Tindakan semacam ini tidak hanya melanggar hukum, tetapi juga mengikis kepercayaan publik terhadap integritas pemerintahan daerah.
Dalam teori hukum administrasi negara, wewenang bukanlah hak pribadi pejabat, melainkan amanah publik yang dibatasi oleh norma hukum dan moralitas kekuasaan.
Pejabat publik yang menolak tunduk pada hukum sejatinya telah kehilangan legitimasi etik dan yuridis untuk memimpin.
Pelantikan ulang terhadap pejabat yang telah dibatalkan oleh pengadilan bukan hanya kesalahan administratif, tetapi pengkhianatan terhadap prinsip konstitusional negara hukum.
Di titik ini, krisis kepatuhan terhadap hukum menjadi cerminan dari krisis integritas pejabat publik.
Kasus ini seharusnya menjadi perhatian serius bagi Inspektorat Jenderal Kementerian Dalam Negeri, sebagai pengawas utama penyelenggaraan pemerintahan daerah.
Kementerian perlu memastikan bahwa prinsip supremasi hukum dijalankan secara tegas dan konsisten, tanpa pandang bulu terhadap status atau jabatan.

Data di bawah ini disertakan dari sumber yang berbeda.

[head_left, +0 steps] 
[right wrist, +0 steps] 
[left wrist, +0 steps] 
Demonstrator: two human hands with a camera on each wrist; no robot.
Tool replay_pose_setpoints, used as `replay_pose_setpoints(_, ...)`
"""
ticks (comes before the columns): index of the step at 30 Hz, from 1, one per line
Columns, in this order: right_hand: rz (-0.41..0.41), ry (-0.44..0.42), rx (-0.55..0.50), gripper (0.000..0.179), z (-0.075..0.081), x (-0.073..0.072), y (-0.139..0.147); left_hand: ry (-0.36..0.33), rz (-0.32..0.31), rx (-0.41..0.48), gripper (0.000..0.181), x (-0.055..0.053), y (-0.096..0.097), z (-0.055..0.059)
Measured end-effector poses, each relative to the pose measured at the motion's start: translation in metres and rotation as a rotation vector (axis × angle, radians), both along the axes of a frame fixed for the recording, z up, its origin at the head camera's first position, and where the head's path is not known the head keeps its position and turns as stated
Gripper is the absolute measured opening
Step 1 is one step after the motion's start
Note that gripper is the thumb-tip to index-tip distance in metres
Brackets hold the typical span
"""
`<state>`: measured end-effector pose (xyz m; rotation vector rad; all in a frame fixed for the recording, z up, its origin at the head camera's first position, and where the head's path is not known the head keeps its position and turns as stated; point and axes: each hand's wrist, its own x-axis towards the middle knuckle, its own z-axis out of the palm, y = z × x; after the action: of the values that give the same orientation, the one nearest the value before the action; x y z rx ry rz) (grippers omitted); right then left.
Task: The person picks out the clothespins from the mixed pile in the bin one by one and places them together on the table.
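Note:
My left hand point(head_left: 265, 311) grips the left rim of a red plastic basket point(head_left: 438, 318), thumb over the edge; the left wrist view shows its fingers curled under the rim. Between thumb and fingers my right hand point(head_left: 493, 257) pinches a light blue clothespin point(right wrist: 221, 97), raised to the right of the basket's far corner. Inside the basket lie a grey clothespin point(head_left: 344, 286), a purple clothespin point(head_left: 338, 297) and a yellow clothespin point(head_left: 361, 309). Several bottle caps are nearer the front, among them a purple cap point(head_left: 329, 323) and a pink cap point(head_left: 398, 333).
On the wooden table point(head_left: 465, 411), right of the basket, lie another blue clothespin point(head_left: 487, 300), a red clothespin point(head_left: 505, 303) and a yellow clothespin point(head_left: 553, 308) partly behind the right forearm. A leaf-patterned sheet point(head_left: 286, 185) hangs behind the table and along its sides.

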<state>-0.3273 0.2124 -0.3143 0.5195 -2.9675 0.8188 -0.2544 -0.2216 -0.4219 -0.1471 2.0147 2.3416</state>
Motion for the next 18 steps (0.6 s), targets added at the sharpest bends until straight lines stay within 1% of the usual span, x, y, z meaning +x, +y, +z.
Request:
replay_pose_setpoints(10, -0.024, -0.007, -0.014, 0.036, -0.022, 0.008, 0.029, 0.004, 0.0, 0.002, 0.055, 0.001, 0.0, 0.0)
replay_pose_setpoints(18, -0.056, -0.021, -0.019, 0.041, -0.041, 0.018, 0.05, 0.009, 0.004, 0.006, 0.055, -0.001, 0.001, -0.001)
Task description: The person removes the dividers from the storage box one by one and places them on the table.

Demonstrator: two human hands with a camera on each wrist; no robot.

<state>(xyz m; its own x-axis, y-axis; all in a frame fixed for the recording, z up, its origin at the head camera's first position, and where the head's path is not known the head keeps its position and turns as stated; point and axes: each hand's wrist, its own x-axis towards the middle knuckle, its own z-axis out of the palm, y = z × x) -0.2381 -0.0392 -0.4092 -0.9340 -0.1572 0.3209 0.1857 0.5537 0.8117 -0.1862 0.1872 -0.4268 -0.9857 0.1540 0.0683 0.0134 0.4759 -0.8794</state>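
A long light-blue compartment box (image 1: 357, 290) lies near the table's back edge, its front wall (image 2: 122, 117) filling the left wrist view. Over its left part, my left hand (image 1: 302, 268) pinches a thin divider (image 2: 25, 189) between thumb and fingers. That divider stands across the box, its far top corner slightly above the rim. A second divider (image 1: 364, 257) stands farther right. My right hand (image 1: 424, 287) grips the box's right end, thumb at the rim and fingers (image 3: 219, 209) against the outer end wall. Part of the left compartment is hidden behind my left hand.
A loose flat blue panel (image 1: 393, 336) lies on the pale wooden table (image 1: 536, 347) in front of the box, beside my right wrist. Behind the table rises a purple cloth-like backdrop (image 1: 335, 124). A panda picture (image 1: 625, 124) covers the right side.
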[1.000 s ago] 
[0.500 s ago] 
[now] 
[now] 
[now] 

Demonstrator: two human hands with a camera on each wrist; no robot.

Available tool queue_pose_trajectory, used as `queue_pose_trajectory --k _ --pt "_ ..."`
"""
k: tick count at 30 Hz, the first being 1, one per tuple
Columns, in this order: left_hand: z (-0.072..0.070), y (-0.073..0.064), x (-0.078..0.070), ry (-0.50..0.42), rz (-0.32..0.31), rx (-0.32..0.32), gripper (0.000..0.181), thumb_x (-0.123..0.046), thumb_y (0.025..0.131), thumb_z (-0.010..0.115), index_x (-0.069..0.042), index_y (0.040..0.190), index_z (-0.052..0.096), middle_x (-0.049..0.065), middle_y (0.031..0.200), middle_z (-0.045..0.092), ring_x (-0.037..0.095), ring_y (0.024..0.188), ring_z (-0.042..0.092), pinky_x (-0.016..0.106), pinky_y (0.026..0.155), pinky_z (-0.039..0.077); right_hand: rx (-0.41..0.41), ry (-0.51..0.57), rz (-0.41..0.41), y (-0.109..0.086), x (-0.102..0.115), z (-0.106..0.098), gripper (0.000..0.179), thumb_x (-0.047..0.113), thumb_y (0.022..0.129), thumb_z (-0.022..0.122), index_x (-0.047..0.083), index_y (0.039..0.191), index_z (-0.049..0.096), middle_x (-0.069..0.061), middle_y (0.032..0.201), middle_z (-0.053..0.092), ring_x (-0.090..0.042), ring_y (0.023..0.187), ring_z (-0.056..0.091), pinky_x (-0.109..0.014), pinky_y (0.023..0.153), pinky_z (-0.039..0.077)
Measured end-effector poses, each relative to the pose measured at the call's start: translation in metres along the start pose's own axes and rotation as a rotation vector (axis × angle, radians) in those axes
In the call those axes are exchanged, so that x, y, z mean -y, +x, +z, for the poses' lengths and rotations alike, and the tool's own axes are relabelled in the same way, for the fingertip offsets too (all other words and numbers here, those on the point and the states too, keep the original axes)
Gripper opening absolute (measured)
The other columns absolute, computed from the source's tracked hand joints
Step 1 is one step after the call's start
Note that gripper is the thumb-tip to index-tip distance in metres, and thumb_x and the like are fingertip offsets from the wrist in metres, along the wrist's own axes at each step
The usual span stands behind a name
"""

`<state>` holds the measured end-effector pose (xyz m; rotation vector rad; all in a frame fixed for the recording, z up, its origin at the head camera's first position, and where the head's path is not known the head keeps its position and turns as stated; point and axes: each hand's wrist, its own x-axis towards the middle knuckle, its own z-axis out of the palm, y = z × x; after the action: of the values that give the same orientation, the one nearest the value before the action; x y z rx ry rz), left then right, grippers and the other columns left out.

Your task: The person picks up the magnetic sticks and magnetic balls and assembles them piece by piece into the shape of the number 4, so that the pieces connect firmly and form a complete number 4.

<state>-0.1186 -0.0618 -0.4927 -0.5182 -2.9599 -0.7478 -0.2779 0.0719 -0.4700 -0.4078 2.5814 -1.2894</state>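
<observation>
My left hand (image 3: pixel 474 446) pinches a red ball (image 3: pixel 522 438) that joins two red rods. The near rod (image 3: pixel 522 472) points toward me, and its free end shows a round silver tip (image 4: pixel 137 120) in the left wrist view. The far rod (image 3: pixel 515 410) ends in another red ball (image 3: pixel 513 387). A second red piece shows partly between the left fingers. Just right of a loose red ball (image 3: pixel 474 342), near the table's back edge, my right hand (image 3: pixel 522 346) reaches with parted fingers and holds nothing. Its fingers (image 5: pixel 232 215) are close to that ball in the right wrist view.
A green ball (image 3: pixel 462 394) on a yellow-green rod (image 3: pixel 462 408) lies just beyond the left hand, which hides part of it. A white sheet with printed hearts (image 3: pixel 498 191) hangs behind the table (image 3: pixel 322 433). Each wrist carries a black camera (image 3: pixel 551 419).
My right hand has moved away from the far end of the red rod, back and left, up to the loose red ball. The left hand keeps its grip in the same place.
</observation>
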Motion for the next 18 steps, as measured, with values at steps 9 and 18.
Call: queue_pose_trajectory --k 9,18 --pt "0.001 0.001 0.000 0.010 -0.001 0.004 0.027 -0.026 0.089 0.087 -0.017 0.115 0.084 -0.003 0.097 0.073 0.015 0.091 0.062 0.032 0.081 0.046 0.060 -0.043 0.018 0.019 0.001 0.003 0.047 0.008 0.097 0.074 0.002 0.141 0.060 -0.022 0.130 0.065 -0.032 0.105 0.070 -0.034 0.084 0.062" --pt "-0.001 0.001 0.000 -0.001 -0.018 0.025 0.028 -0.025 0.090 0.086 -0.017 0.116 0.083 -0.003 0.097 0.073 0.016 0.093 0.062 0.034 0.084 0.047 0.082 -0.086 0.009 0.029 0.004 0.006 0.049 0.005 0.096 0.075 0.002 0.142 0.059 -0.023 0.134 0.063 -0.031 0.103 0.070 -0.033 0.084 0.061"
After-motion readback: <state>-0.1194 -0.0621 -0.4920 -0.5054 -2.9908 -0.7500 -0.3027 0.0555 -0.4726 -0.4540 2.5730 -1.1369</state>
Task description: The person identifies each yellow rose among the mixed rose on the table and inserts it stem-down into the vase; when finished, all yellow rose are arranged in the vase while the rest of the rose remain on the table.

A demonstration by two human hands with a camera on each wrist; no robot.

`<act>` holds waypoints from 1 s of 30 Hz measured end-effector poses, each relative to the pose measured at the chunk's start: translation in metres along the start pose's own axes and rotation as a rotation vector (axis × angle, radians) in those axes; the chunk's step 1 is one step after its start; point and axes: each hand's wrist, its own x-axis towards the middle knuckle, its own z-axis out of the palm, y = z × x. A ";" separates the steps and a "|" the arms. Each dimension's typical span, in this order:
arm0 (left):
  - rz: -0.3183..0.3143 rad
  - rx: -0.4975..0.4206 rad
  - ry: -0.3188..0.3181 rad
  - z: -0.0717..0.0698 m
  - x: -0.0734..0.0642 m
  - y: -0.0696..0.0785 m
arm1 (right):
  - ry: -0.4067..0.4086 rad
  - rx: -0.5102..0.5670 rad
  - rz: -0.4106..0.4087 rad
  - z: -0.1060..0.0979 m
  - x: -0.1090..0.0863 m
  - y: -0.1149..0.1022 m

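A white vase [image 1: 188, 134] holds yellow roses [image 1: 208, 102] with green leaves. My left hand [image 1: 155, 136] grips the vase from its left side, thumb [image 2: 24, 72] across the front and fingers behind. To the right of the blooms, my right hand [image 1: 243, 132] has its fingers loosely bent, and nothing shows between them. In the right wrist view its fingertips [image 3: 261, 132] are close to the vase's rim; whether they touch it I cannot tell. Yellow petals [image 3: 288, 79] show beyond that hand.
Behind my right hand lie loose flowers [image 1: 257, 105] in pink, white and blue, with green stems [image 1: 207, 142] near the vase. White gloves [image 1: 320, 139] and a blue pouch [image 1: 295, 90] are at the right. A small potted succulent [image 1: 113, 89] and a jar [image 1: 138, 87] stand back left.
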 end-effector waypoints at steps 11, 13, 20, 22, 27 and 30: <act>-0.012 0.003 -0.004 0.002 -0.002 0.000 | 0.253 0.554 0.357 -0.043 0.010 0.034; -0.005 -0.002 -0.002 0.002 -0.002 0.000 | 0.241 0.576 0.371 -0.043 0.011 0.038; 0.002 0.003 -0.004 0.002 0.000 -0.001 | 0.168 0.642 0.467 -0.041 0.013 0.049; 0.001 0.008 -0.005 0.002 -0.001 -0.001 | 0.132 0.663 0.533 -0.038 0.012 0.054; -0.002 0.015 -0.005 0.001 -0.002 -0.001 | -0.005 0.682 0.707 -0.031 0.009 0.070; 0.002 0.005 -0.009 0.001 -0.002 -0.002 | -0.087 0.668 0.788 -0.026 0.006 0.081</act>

Penegakan sanksi administratif terhadap tindakan Bupati Halmahera Selatan bukan hanya langkah hukum, tetapi juga langkah moral untuk mengembalikan kepercayaan publik terhadap tata kelola pemerintahan daerah. Ketaatan pada hukum adalah ukuran tertinggi integritas seorang pejabat publik.
Ketika seorang kepala daerah berani mengabaikan putusan pengadilan, maka yang dipertaruhkan bukan hanya reputasi pribadi, tetapi juga sendi-sendi keadilan dan demokrasi lokal.
Negara hukum tidak boleh tunduk pada kekuasaan individu, sebab hukumlah yang memberi legitimasi pada kekuasaan itu sendiri.